Mark, are you afraid of clowns?
Oh, that's a tough one.
I am not afraid of clowns, but I totally understand why people might be afraid of clowns.
That's creepy.
Why?
Why do you think people are afraid of clowns?
The makeup.
Really?
The pies.
They're always throwing pies at people.
Is that why, Mark, people don't like pies?
It's possible.
Maybe you're allergic to pie.
I think it's also the idea that someone's hiding their face.
Dun, dun, dun.
The fact that you don't know exactly what The person is underneath all of that.
And so putting on a happy clown face or a sad clown face, or hopefully not a terrifying clown face.
It could be the nicest person or the scariest person underneath.
You never know.
You never know.
And that's what makes them scary, maybe.
There are all different kinds of clowns.
And so some clowns are silent.
And silent clowns might sneak up on you.
Deborah, there are 10 clowns behind you right now.
What?
Where?
No, there are not.
Oh.
No, there are 20.
There's 20.
Okay, this question's for both of you.
What is the weirdest thing you have learned about circuses?
The weirdest thing.
All right, who would like to start?
I can go if you'd like.
Go ahead.
So, the weirdest thing that I learned about circuses might be the most boring.
Oh, okay. is that circuses are a business.
It takes a lot of effort to move a circus from place to place and to orchestrate sometimes thousands of people working on a show.
And to get that show up in the morning and down at night and on the tracks if you're moving on a train to the next town.
And all of the paperwork.
We have so much paperwork on the circus.
You'd be shocked.
That does sound boring.
Wow.
What about you, Miranda?
What's the weirdest thing you ever learned about circuses?
I think the weirdest thing I've learned is that while like, the circus is a pretty old, you know it's been around for over 200 years.
But juggling is one of the actual oldest tricks in the book.
People have been juggling since the ancient Mesopotamians.
What do they juggle?
Did they have like rubber balls to juggle or were they juggling lions or what?
Chainsaws.
Who knows?
Because it's all in paintings.
We didn't have videos.
We don't have videos of the ancient Egyptians, but there are pictures of them, you know, holding multiple objects and throwing them in the air.
And it is very possible that they were juggling.
Wow.
Hey, Mark, what would you do if you were in charge of the circus?
Yes.
Oh, wow.
That would be a dream.
First of all, if I were in charge of the circus, I would make sure that there were lots of trapeze acts at the beginning of the show and at the end of the show.
It would be bookended by trapeze.
Someone would try for the quadruple somersault.
That's the most that that's ever been done.
I love the trapeze.
Again, I come from the trapeze capital of the world at one time.
It's in the air here.
Only for a little bit, then someone else catches it.

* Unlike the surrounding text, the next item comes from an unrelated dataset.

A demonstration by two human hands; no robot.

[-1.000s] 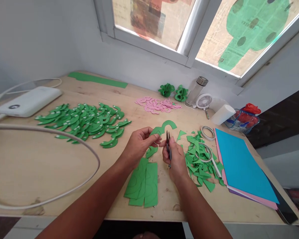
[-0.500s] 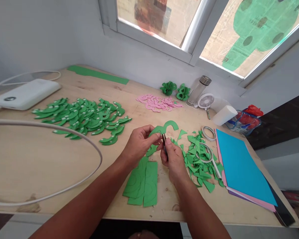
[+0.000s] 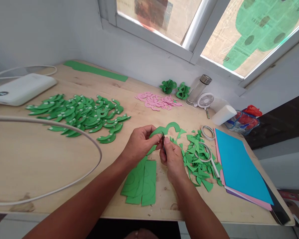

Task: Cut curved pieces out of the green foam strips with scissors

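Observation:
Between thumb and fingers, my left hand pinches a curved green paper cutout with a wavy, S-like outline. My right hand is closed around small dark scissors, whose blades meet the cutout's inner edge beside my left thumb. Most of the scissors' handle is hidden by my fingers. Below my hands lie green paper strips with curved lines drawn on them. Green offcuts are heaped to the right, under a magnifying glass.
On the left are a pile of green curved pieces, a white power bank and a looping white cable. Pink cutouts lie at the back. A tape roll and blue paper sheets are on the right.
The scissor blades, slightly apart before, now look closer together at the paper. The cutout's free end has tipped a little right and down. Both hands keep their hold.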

Have you ever been on a trapeze, Mark?
Oh, no.
No?
That won't happen.
I see.
Scary?
Yeah.
Heights are not my thing.
Too scary.
I can write about them and research them, but never, ever, ever.
I see.
Okay, both of you, can you do any magic tricks or acrobatics that you can see at the circus?
Hmm.
Hmm.
When I was a kid, I learned some trapeze tricks.
I was never a performer, but I did learn some trapeze tricks.
Well, I think that my circus act would be what some people here in town did.
They went into management.
I see.
That's where the real money was.
Gotcha.
They used to say that they would get up on the pedestal board when they were getting ready to do their trapeze act.
And they would count the house and just they would know exactly how much money was being made.
And so that's they could go ask for a raise because they knew that the house had been good.
Wow.
That would be my trick, making the money.
All right.
Here's a question.
You hear a lot of times people always threaten to run away and join the circus.
And I want to know if that's something that really happens and if that turns out well for them.
Anybody?
I mean, that's essentially what my grandparents did.
I don't know what they were running away from necessarily.
They just decided they want to take the show on the road.
And it worked out great, because now our whole family is performers and people working for the circus and training.
And, you know, it's in our blood now.
So it's a good option.
So yeah.
So Ethan, if you ever just get frustrated with life or you know things get you down, you could just run away and join the circus.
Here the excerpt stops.